Food waste is a major problem leading to overproduction, pollution and degradation of the environment. For a better management of perishable inventories, we analyze a base-stock inventory model corresponding to inventories in shops with fruits and vegetables. Our study reveals important differences in performance evaluation when the common assumptions of deterministic or exponential lifetimes are used. A better fit with the empirical lifetime of perishable products may lead to significant food savings!
A base-stock inventory system for perishables with Markovian demand and general lead-time and lifetime distributions is investigated. Using a queueing network model, we derive explicit expressions of the stationary distribution of the inventory state together with the total expected cost in a base-stock system with lost-sales. Next, we show some monotonicity properties of the cost function and propose a procedure to derive the optimal base-stock.

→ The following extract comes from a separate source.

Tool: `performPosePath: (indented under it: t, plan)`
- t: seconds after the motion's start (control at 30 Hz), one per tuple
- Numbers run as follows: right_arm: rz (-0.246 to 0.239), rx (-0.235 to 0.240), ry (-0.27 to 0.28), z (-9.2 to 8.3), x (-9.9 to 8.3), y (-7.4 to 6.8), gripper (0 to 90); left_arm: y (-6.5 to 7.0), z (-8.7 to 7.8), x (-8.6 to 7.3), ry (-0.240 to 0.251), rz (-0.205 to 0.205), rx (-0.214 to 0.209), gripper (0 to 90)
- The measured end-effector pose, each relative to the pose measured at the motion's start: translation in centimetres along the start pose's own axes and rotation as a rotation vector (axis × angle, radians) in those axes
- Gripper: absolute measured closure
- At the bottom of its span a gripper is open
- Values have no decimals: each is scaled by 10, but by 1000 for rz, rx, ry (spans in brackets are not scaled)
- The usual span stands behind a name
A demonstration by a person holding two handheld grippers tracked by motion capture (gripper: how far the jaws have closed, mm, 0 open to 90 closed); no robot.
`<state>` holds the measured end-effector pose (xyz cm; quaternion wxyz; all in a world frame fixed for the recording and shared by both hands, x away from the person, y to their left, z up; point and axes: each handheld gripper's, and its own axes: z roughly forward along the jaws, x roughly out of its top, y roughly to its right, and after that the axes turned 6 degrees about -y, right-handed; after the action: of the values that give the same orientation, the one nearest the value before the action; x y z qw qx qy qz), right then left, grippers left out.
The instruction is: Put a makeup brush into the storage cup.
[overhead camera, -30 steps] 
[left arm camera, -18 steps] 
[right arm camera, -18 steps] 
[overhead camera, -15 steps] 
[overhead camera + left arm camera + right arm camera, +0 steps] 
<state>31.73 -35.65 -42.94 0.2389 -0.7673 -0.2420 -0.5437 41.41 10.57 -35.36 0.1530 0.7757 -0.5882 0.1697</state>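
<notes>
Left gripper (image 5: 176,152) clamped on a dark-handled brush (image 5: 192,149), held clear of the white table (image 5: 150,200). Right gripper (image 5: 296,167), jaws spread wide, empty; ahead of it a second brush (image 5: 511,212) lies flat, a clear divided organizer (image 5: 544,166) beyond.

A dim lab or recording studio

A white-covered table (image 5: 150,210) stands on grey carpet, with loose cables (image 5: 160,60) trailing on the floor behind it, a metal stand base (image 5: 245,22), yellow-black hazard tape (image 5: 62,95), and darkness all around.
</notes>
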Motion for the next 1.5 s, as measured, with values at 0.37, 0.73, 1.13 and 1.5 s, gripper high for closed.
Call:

Extensions to the backorders case and to a dual-sourcing system with multiple warehouses are also provided. Our results generalize existing ones from the literature where the lifetime and the lead-time follow either deterministic or exponential distributions. Finally, we investigate the effect of the lifetime and lead-time variability on the system cost and the optimal base-stock level. In particular, we show the substantial errors made when assuming deterministic or exponential distributions for the lifetime. This further shows the need to have results beyond exponential or deterministic assumptions.